Task goal: Copy out lines with the word "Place" from the material that follows.

Given data:
◇ ◇ ◇ ◇ ◇

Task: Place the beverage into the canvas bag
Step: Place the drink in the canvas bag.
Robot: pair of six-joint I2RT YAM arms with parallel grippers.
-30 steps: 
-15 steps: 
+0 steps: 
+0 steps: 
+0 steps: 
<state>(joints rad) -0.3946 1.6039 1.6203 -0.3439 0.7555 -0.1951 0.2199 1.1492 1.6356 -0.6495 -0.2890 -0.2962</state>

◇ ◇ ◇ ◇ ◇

Task answer:
Task: Place the beverage into the canvas bag
Step: Place the drink in the canvas bag.

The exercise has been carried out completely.